Kapolda Bali juga menekankan pentingnya menjaga persaudaraan, toleransi, dan semangat gotong royong di tengah keberagaman masyarakat. Bali sebagai salah satu daerah tujuan wisata dunia memiliki masyarakat dengan latar belakang yang beragam sehingga keamanan dan keharmonisan menjadi aset yang harus dijaga bersama.
“Mari kita jaga Bali tetap aman, damai, dan harmonis. Perbedaan jangan menjadi pemisah, tetapi menjadi kekuatan untuk bersama-sama menjaga persatuan. Dengan keamanan dan kebersamaan yang terpelihara, kita dapat memberikan kontribusi terbaik bagi kemajuan Bali dan Indonesia,” tambahnya.
Pesan tersebut sekaligus menegaskan bahwa menjaga keamanan Bali membutuhkan keterlibatan seluruh komponen masyarakat. Polri tidak dapat bekerja sendiri tanpa dukungan pemerintah daerah, TNI, desa adat, tokoh agama, tokoh masyarakat, generasi muda, serta seluruh lapisan masyarakat.
Sinergi dan komunikasi antarelemen masyarakat menjadi kekuatan penting dalam mencegah berbagai potensi gangguan keamanan sekaligus menjaga kehidupan sosial yang harmonis.
Momentum HUT ke-81 Kemerdekaan RI pun diharapkan semakin memperkuat kesadaran masyarakat untuk tidak mudah terpecah oleh perbedaan. Keberagaman suku, agama, budaya, maupun latar belakang sosial harus ditempatkan sebagai kekayaan bangsa yang memperkuat Indonesia.
Bagi Polda Bali, menjaga situasi keamanan dan ketertiban masyarakat tetap kondusif juga menjadi bagian dari kontribusi nyata dalam mengisi kemerdekaan. Keamanan yang terpelihara menjadi salah satu fondasi penting bagi pembangunan daerah, pertumbuhan ekonomi, kehidupan sosial masyarakat, serta keberlangsungan sektor pariwisata Bali.
Karena itu, semangat 17 Agustus diharapkan tidak berhenti setelah upacara selesai. Nilai perjuangan, disiplin, pengorbanan, persatuan, dan gotong royong harus terus diwujudkan dalam kehidupan sehari-hari.

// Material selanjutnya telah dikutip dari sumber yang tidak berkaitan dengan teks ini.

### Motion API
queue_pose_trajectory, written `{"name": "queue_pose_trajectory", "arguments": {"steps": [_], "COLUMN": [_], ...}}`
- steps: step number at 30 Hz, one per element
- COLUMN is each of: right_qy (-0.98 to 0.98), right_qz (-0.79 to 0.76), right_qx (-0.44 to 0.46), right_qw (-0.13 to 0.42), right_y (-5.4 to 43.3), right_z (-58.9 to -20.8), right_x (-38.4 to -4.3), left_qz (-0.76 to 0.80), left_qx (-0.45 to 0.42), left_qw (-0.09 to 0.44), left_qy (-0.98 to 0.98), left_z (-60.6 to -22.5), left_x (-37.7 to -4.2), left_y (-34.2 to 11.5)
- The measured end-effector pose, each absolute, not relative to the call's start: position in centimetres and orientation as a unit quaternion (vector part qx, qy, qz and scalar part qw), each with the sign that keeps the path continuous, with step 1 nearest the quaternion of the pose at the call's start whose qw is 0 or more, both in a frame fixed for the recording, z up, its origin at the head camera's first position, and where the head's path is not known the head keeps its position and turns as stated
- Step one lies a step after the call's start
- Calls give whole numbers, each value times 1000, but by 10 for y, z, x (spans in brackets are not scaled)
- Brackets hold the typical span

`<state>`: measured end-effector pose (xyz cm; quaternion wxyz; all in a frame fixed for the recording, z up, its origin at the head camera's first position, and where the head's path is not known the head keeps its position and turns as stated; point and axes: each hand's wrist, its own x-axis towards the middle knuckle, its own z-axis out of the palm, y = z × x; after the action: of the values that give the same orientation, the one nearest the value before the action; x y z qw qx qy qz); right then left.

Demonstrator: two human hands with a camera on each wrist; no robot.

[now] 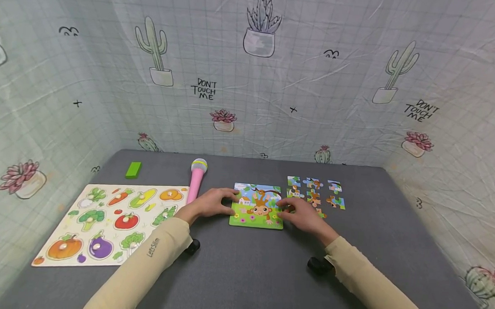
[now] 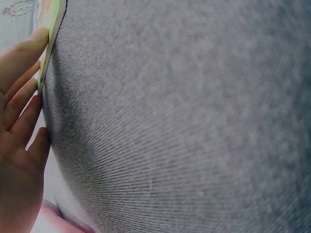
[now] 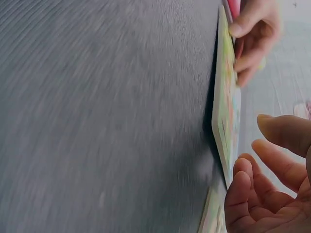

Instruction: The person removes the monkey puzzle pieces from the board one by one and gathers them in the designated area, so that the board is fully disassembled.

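A small picture board (image 1: 257,206) with a monkey, a house and flowers lies on the grey table in the middle of the head view. Along its left edge my left hand (image 1: 213,202) rests thumb and fingertips, spread apart; the left wrist view shows the thumb on the board's edge (image 2: 52,43). My right hand (image 1: 305,215) is at the opposite edge, thumb and fingers spread. In the right wrist view its fingers curve loosely with nothing between them, close beside the board (image 3: 226,107). Loose jigsaw pieces (image 1: 335,202) lie just beyond the right hand, partly hidden by it.
On the left lies a vegetable peg board (image 1: 114,208), partly under my left forearm. A pink toy microphone (image 1: 196,179) lies between it and the picture board. A green block (image 1: 133,170) sits at the back left. A patterned cloth (image 1: 259,94) walls the table's back and sides.
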<state>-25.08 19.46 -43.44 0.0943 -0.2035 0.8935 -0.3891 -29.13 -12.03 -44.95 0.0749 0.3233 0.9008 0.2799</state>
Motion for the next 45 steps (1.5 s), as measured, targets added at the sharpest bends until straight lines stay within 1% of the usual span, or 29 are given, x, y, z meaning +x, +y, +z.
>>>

Jika para pahlawan pada masa lalu berjuang mengangkat senjata dan mempertaruhkan nyawa untuk merebut kemerdekaan, generasi Indonesia saat ini menghadapi bentuk perjuangan yang berbeda. Tantangannya adalah menjaga persatuan, memperkuat toleransi, menegakkan hukum, meningkatkan kesejahteraan, membangun sumber daya manusia, serta memastikan pembangunan dapat dirasakan seluruh masyarakat.
Upacara HUT ke-81 Kemerdekaan Republik Indonesia di Lapangan Puputan Margarana, Renon, akhirnya menjadi lebih dari sekadar peringatan hari bersejarah. Momentum tersebut menjadi pengingat bahwa kemerdekaan merupakan warisan sekaligus amanah yang harus terus dijaga.
Dari Pulau Dewata, semangat Merah Putih kembali dikobarkan. Pemerintah daerah, TNI-Polri, tokoh masyarakat, dan seluruh elemen masyarakat diharapkan terus berjalan bersama menjaga persatuan serta menciptakan Bali yang aman, damai, harmonis, dan maju.
Dirgahayu ke-81 Republik Indonesia. Semangat perjuangan para pahlawan terus hidup dalam persatuan, kerja nyata, dan pengabdian untuk negeri. Merdeka!